**WHAT YOU SHOULD DO**
Reproduce the full listing below exactly. Do not include the pictures.

= Beginning of Section =

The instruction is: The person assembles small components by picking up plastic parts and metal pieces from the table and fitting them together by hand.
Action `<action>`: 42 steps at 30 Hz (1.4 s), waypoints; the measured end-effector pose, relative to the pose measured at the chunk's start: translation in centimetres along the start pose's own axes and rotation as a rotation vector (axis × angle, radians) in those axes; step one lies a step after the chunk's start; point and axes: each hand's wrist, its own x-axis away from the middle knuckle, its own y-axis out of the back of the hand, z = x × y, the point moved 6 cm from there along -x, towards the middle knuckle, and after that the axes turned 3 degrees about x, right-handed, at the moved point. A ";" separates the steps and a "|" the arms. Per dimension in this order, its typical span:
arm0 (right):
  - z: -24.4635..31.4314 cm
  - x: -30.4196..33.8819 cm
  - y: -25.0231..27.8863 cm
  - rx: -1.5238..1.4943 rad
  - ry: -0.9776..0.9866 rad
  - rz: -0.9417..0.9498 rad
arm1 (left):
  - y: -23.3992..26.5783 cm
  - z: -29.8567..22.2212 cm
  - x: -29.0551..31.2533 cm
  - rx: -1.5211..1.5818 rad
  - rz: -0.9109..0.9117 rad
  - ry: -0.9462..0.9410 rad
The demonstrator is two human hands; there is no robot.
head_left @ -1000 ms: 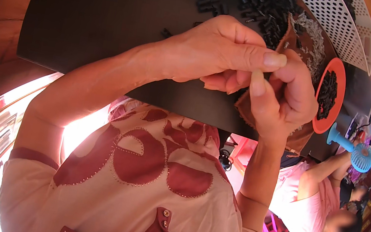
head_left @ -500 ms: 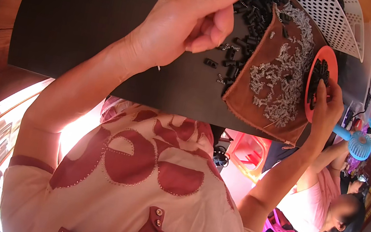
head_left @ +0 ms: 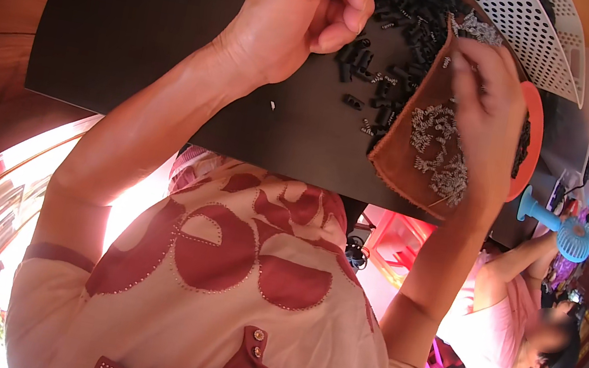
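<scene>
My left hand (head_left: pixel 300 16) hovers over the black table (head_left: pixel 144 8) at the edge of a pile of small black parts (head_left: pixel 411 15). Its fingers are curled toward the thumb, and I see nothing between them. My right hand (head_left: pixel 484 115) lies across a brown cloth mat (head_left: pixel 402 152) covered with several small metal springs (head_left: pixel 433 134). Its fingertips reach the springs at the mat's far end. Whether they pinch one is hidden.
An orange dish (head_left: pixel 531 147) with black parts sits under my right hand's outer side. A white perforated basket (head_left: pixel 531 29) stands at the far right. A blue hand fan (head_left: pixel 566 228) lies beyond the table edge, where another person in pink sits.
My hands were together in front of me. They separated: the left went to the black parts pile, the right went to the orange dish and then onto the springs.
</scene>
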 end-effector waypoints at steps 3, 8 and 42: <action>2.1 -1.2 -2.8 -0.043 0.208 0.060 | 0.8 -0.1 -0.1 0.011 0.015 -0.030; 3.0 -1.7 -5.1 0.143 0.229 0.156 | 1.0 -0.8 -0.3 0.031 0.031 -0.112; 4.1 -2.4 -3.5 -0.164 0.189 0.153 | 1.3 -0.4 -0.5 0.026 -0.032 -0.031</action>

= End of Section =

**TASK ANSWER**
The instruction is: The person assembles small components by picking up plastic parts and metal pieces from the table and fitting them together by hand.
Action `<action>`: 42 steps at 30 Hz (1.4 s), waypoints; the measured end-effector pose, relative to the pose measured at the chunk's start: translation in centimetres along the start pose's own axes and rotation as a rotation vector (axis × angle, radians) in those axes; step one lies a step after the chunk's start; point and axes: each hand's wrist, its own x-axis away from the middle knuckle, its own y-axis out of the back of the hand, z = x × y, the point moved 6 cm from there along -x, towards the middle knuckle, and after that the axes turned 3 degrees about x, right-handed, at the moved point. A ";" separates the steps and a "|" the arms. Per dimension in this order, its typical span:
arm0 (right):
  - z: -24.4635..31.4314 cm
  - x: -30.4196..33.8819 cm
  - y: -25.0231..27.8863 cm
  - rx: -1.5238..1.4943 rad
  - ry: -0.9776..0.9866 rad
  - rz: -0.9417..0.9498 rad
arm1 (left):
  - y: -23.3992..26.5783 cm
  - z: -29.8567..22.2212 cm
  - x: -29.0551..31.2533 cm
  - rx: -1.5211..1.5818 rad
  - rz: -0.9109..0.9117 rad
  - ry: -0.9462..0.9410 rad
The demonstrator is two human hands; there is no robot.
head_left @ -1000 ms: 
head_left @ -500 ms: 
head_left @ +0 ms: 
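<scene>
My left hand (head_left: pixel 300 16) hovers over the black table (head_left: pixel 144 8) at the edge of a pile of small black parts (head_left: pixel 411 15). Its fingers are curled toward the thumb, and I see nothing between them. My right hand (head_left: pixel 484 115) lies across a brown cloth mat (head_left: pixel 402 152) covered with several small metal springs (head_left: pixel 433 134). Its fingertips reach the springs at the mat's far end. Whether they pinch one is hidden.
An orange dish (head_left: pixel 531 147) with black parts sits under my right hand's outer side. A white perforated basket (head_left: pixel 531 29) stands at the far right. A blue hand fan (head_left: pixel 566 228) lies beyond the table edge, where another person in pink sits.
My hands were together in front of me. They separated: the left went to the black parts pile, the right went to the orange dish and then onto the springs.
</scene>
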 end-effector waypoints at steps 3, 8 and 42: <action>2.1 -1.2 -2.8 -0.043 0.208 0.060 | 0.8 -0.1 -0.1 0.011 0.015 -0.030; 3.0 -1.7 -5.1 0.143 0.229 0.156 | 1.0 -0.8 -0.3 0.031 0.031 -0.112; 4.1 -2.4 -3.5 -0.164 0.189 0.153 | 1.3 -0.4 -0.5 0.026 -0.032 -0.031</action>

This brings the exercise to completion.